Express the value in a single fraction

[anemone]

Let $x_1, x_2, x_3, x_4, x_5$ be real numbers satisfying the following equation:

$\dfrac{x_1}{m^2+1}+\dfrac{x_2}{m^2+2}+\dfrac{x_3}{m^2+3}+\dfrac{x_4}{m^2+4}+\dfrac{x_5}{m^2+5}= \dfrac{1}{m^2}$ for $m=1, 2, 3, 4, 5$.

Find the value of
$\dfrac{x_1}{37}+\dfrac{x_2}{38}+\dfrac{x_3}{39}+ \dfrac{x_4}{40}+\dfrac{x_5}{41}$

 

[eddybob123]

Spoiler

Fraction:$\frac{187465}{6744582}$

Continued fraction: $[0,35,1,44,111,2,2,12,4]$

Unit fraction expansion: $\frac{1}{36}+\frac{1}{58395}+\frac{1}{9724688047}+\frac{1}{283708672824669334580}$

 

[anemone]

Spoiler

Fraction:$\frac{187465}{6744582}$

Continued fraction: $[0,35,1,44,111,2,2,12,4]$

Unit fraction expansion: $\frac{1}{36}+\frac{1}{58395}+\frac{1}{9724688047}+\frac{1}{283708672824669334580}$

Thank you so much for participating, eddybob123.

Your answer is correct, but I hope you can share with me the method you used to solve this problem.

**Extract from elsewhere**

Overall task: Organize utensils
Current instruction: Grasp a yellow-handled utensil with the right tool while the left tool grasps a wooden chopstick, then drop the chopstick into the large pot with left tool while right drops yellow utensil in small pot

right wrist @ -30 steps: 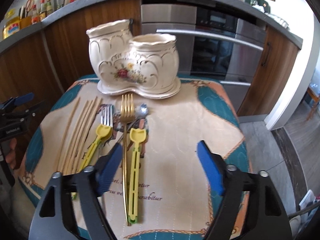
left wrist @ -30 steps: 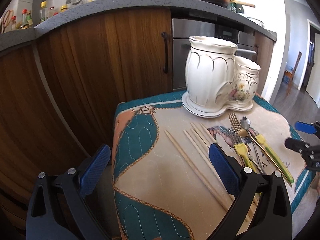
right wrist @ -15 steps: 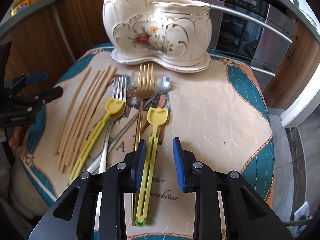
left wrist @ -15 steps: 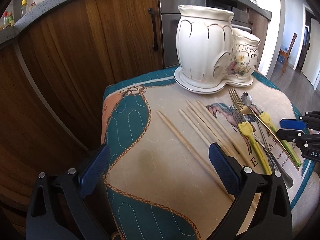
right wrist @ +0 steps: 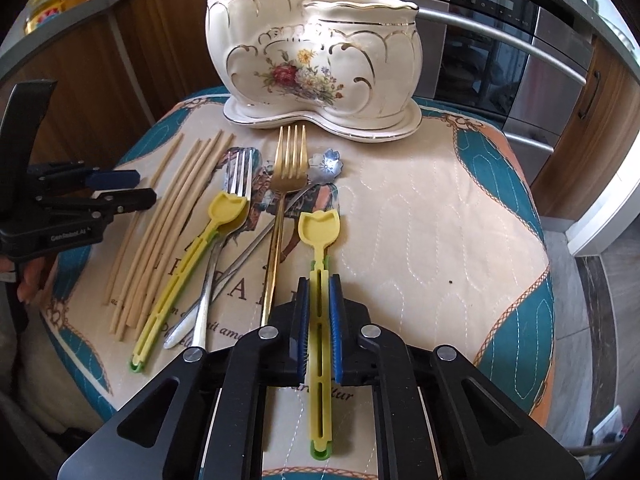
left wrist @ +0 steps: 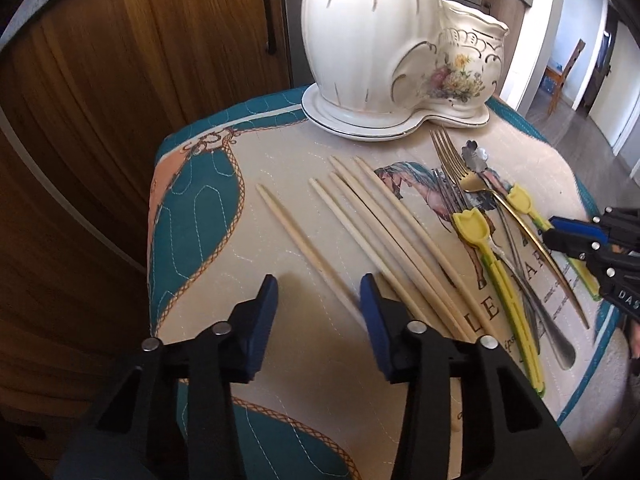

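Likely a home kitchen — built-in oven (right wrist: 492, 36), wooden cabinets (left wrist: 132, 72).

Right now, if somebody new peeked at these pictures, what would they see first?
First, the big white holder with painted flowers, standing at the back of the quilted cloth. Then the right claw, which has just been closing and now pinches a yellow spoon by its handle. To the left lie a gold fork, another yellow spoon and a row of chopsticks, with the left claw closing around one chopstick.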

By sharing that means a brief explanation on the concept that you employed will suffice.

 

[anemone]

Let $x_1, x_2, x_3, x_4, x_5$ be real numbers satisfying the following equation:

$\dfrac{x_1}{m^2+1}+\dfrac{x_2}{m^2+2}+\dfrac{x_3}{m^2+3}+\dfrac{x_4}{m^2+4}+\dfrac{x_5}{m^2+5}= \dfrac{1}{m^2}$ for $m=1, 2, 3, 4, 5$.

Find the value of
$\dfrac{x_1}{37}+\dfrac{x_2}{38}+\dfrac{x_3}{39}+ \dfrac{x_4}{40}+\dfrac{x_5}{41}$

Solution provided by other:

Spoiler

Let $f(x)=\dfrac{x_1}{m^2+1}+\dfrac{x_2}{m^2+2}+\dfrac{x_3}{m^2+3}+\dfrac{x_4}{m^2+4}+\dfrac{x_5}{m^2+5}$, then

$f(\pm 1)=1$, $f(\pm 2)=\dfrac{1}{4}$, $f(\pm 3)=\dfrac{1}{9}$, $f(\pm 4)=\dfrac{1}{16}$, $f(\pm 5)=\dfrac{1}{25}$, and $f(6)$ is the value to be found.

Next, we let $g(x)=(x^2+1)(x^2+2)(x^2+3)(x^2+4)(x^2+5)$ and $h(x)=f(x)g(x)$.

Then for $m=\pm1, \pm2, \pm3, \pm4, \pm5$, we get $h(x)=f(x)g(x)=\dfrac{g(x)}{m^2}$, i.e. $g(x)-m^2h(x)=0$.

Since $g(x)-x^2h(x)$ is a polynomial of degree 10 with roots $\pm1, \pm2, \pm3, \pm4, \pm5$, we get

$g(x)-x^2h(x)=A(x^2-1)(x^2-4)(x^2-9)(x^2-16)(x^2-25)$ (*)

Putting $x=0$ we get $A=\dfrac{g(0)}{(-1)(-4)(-9)(-16)(-25)}=-\dfrac{1}{120}$.

Finally, dividing both sides of (*) by $g(x)$ gives

$\dfrac{g(x)-x^2h(x)}{g(x)}=-\dfrac{(x^2-1)(x^2-4)(x^2-9)(x^2-16)(x^2-25)}{120g(x)}$ (*)

$1-x^2\dfrac{h(x)}{g(x)}=1-x^2f(x)=-\dfrac{1}{120}\cdot\dfrac{(x^2-1)(x^2-4)(x^2-9)(x^2-16)(x^2-25)}{(x^2+1)(x^2+2)(x^2+3)(x^2+4)(x^2+5)}$ and hence

$1-36f(6)=\dfrac{35\cdot32\cdot27\cdot20\cdot11}{120 \cdot 37\cdot38\cdot39\cdot40\cdot41}=-\dfrac{231}{374699}$,

which implies $f(6)=\dfrac{187465}{6744582}$.